Problem requirements: Task for the records below: copy exactly from the first line on, stopping once the line with "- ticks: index" is copied, and leave out the pictures.

Data provided:
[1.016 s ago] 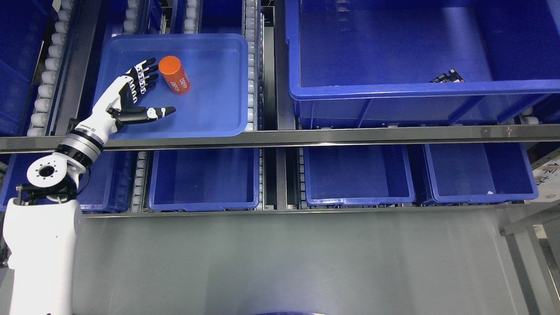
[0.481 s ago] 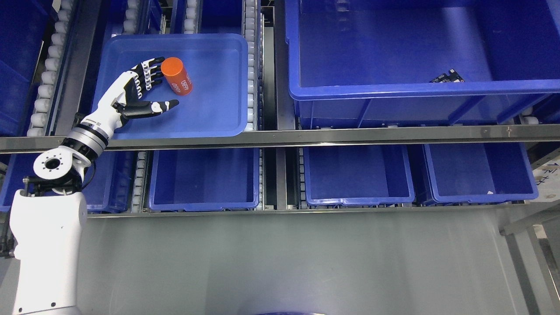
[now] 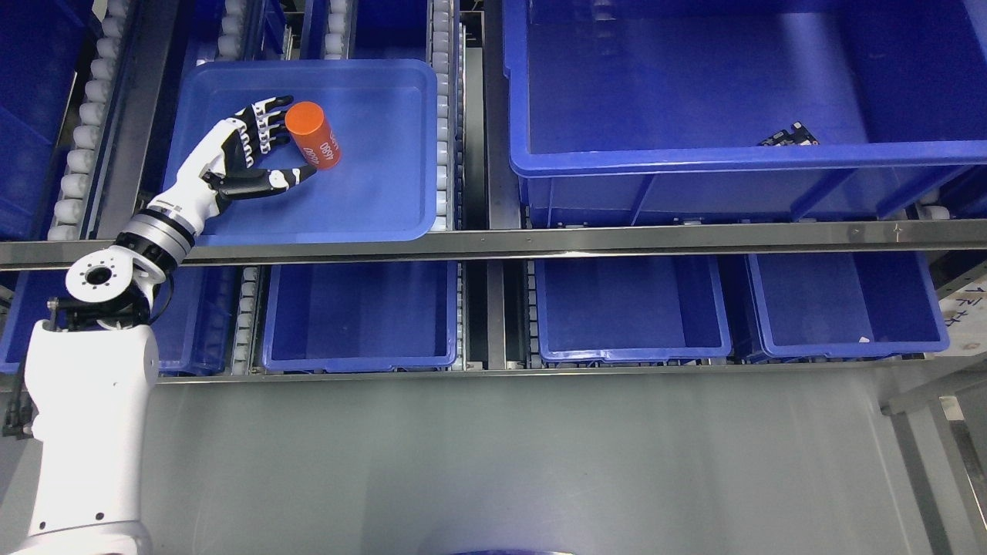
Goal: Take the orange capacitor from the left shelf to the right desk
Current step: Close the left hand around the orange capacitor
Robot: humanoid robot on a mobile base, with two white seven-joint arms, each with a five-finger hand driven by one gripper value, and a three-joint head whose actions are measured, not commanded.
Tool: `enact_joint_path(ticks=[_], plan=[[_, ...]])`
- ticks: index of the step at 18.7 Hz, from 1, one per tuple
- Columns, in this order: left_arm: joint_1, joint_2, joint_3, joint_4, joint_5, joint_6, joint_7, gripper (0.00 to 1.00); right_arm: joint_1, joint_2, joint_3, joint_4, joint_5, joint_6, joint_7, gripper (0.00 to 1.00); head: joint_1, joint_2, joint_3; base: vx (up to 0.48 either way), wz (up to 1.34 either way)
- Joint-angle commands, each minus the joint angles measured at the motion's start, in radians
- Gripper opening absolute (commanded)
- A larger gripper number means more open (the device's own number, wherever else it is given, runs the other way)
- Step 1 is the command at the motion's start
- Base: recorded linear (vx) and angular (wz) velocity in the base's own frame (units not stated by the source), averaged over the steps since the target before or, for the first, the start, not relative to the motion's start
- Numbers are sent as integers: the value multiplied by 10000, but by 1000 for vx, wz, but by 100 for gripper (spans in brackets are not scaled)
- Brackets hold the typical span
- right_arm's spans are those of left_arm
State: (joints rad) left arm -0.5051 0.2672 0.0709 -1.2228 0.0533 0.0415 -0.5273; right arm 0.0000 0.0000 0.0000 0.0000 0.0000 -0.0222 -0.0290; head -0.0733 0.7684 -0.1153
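Cupping orange capacitor [image 3: 312,143] | left hand [image 3: 247,154] spread, fingers touching, unclosed | blue tray [image 3: 385,200]

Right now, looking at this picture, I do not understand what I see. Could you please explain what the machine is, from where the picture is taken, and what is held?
The picture comes from a camera on a humanoid robot's head, looking down at shelves of blue bins.

The white arm entering from the lower left ends in the left hand, which has black and white fingers. It reaches into a shallow blue tray on the upper shelf.

In the tray lies an orange capacitor, a small cylinder with white print. The fingers are spread around it, the thumb below and the others at its top end. They seem to touch it but have not closed, so nothing is held yet.

To the right, a large blue bin holds a small circuit board. The right arm is not visible.
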Motion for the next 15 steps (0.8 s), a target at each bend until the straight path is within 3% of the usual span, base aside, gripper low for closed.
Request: enact_joint_path(ticks=[1,6,15], plan=[[-349,-141,-187,953,-165,-170,11,80,199,-175,-123,-175,61,-8,-2,100,0,0,0,0,0],[-349,-386,-203,1091,-180,-170,11,78,199,-175,-123,-175,46,-8,-2,100,0,0,0,0,0],[-349,-401,-80,1321,-180,-768,11,58,199,-175,-123,-175,61,-8,-2,100,0,0,0,0,0]])
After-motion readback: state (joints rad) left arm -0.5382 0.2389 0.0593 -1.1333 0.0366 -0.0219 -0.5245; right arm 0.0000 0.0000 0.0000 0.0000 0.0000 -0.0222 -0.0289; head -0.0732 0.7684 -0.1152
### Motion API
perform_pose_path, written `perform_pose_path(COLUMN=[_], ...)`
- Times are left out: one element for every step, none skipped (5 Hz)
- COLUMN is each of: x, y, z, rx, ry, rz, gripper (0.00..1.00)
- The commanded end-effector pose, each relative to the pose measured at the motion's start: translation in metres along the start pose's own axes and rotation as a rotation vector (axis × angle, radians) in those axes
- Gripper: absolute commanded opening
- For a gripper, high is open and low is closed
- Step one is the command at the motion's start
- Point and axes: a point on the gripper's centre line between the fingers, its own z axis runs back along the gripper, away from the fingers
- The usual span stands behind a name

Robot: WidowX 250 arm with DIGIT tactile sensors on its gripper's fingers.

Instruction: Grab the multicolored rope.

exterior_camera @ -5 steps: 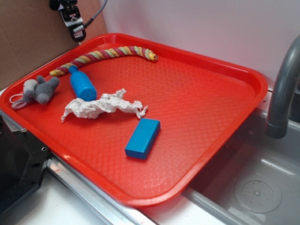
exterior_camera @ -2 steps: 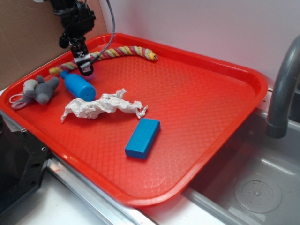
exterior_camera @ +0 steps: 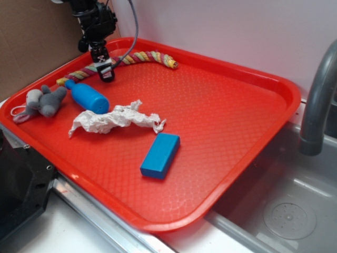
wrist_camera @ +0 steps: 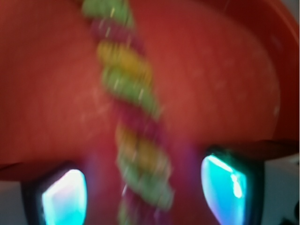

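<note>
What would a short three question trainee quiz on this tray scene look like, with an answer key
1. True or false: the end effector is open, with the multicolored rope running between its fingers.
2. Which object on the red tray lies nearest the camera? A) blue block B) blue bottle C) grey toy mouse
3. Fill in: the crumpled white paper lies between the blue bottle and the blue ____.

Key: 1 true; 2 A; 3 block.
</note>
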Motion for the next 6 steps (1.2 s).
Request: perform_pose_path(x=[0.018,0.017,0.014,0.012,0.019,0.03], y=[-0.01,-0.017,-0.02,-0.045,-0.084,-0.102], z=[0.0,0.005,0.015,0.04,0.091,0.142], rx=[-0.031,-0.075,-0.123,-0.047,0.0,-0.004], ry=[-0.022,-0.019,-0.013,-0.003,-0.042,-0.086], rz=[-0.054,-0.045,-0.058,-0.111,-0.1,-0.024], gripper=[0.0,0.0,0.0,0.0,0.0,0.0])
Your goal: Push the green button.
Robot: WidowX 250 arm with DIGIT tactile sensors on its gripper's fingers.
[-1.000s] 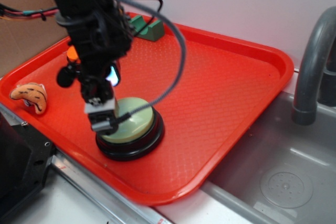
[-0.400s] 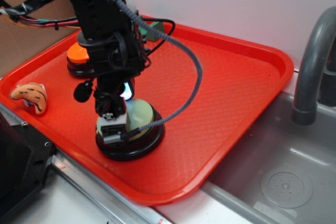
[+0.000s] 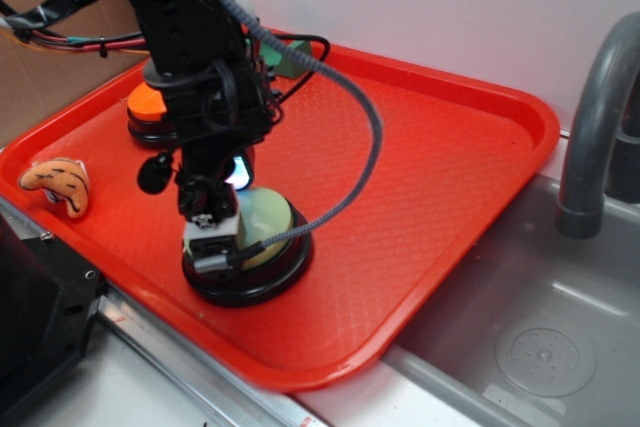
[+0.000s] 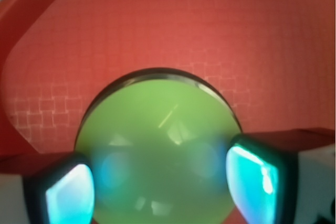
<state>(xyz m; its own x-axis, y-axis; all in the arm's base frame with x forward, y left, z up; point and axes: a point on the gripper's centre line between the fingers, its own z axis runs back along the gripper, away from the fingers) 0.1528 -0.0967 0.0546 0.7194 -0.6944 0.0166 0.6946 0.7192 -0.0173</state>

Exercise response:
[1.016 s ago] 
[0.481 s ago] 
[now] 
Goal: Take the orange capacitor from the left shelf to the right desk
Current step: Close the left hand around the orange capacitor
Robot: humanoid robot on a mobile base, with two white seven-joint arms, each with a five-finger hand driven by one gripper value, and a three-joint head whose actions are measured, not commanded.
Tool: `enact_joint_path(ticks=[_], plan=[[_, ...]])`
- ticks: index of the step at 18.7 Hz, from 1, one per tuple

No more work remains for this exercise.